→ To do: Run through the records and show each line that includes the string "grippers".

==== Input records

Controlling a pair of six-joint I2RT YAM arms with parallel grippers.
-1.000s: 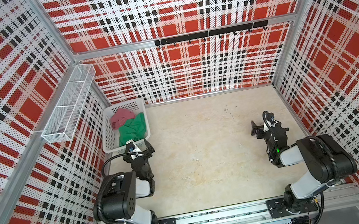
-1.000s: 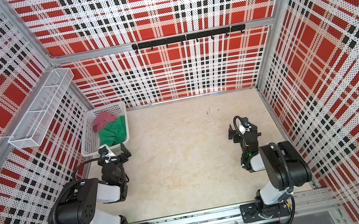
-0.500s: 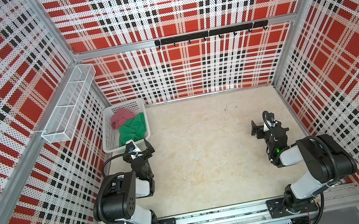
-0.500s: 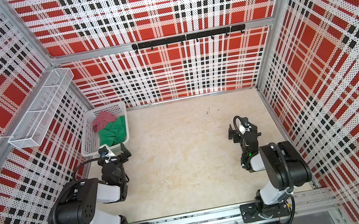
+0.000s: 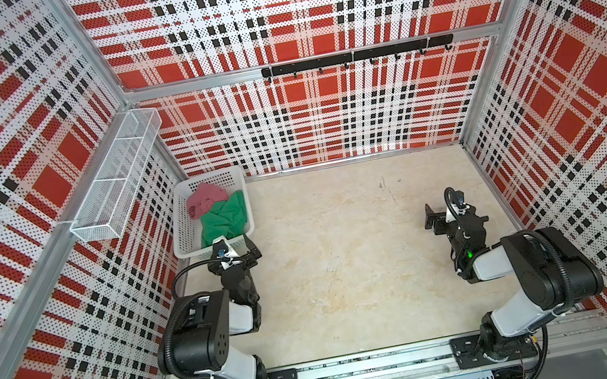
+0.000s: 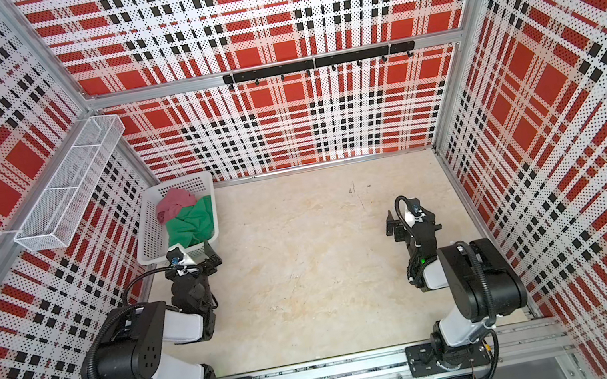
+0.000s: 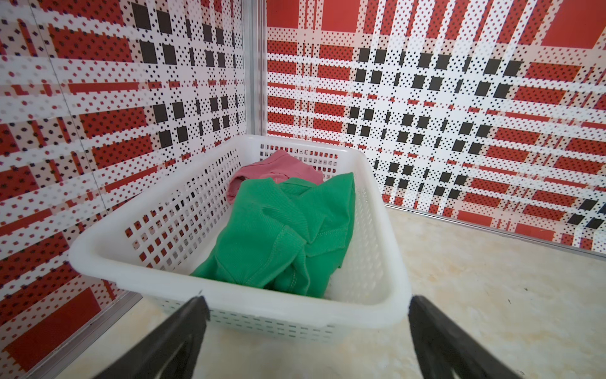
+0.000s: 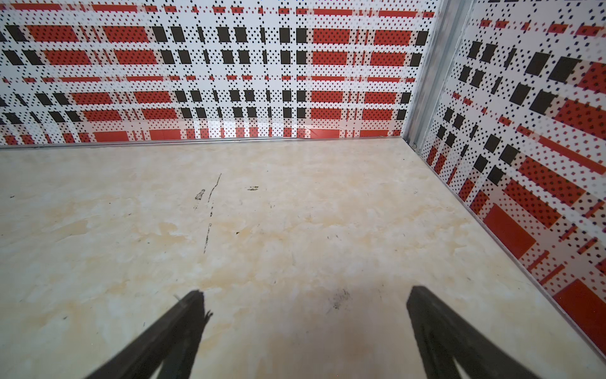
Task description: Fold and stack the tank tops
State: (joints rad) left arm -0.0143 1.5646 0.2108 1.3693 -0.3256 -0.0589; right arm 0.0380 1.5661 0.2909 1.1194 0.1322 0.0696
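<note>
- Spread wide and gripping nothing, the left pincer [image 7: 306,302] is hovering just in front of the near wall of the white basket [image 7: 383,210].
- The green tank top [image 7: 278,229] is lying crumpled inside that basket, taking up its nearer part.
- The pink tank top [image 7: 278,165] is bunching up behind it, touching the green cloth, near the far wall.
- The right pincer [image 8: 305,292], likewise spread and empty, is hanging over the beige table [image 8: 295,213], well apart from the basket.
- Plaid walls [image 5: 322,111] are enclosing the table.
</note>
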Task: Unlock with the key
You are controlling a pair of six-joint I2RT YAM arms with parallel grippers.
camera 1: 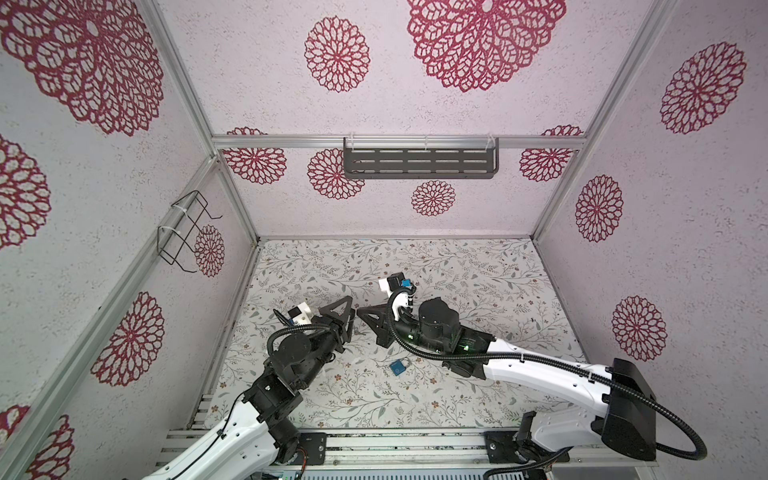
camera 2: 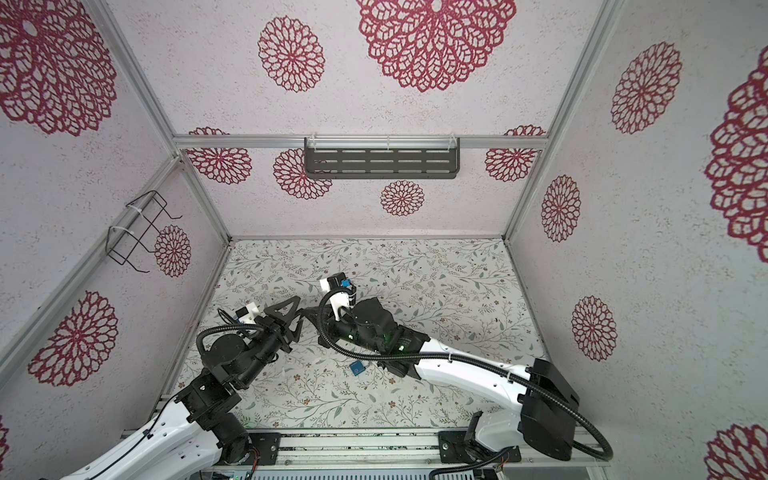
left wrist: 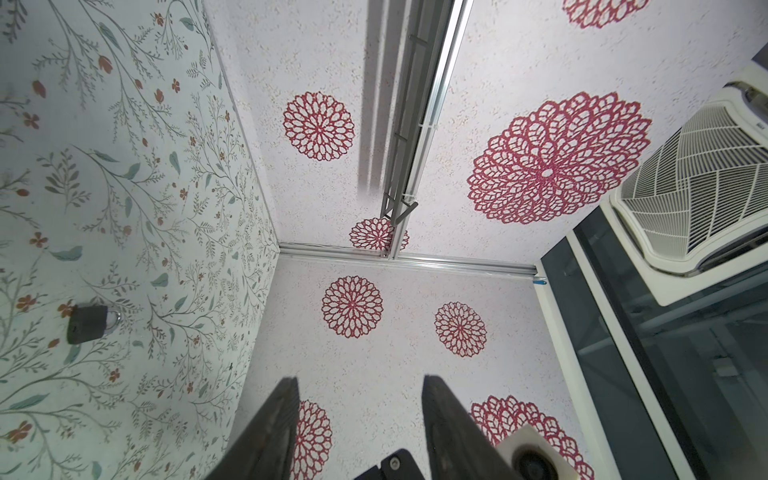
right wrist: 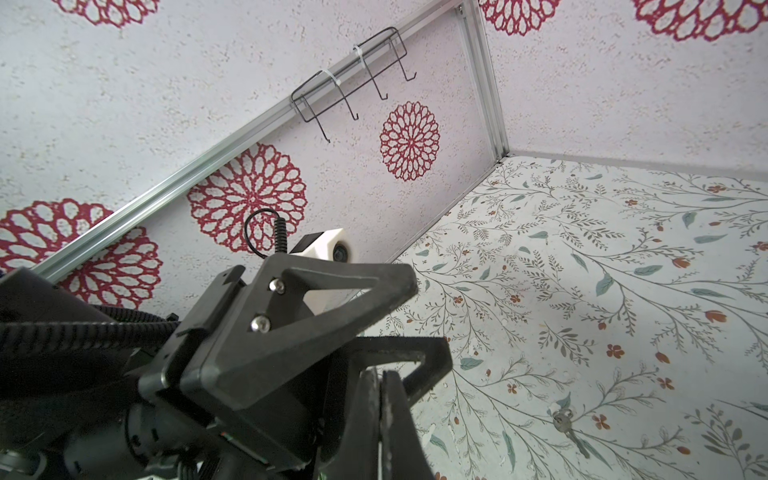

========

→ Output below:
Controlling a pair of six-joint I2RT YAM arms with parallel grippers.
You are controlling a pair of six-joint I2RT YAM arms with parallel grippers.

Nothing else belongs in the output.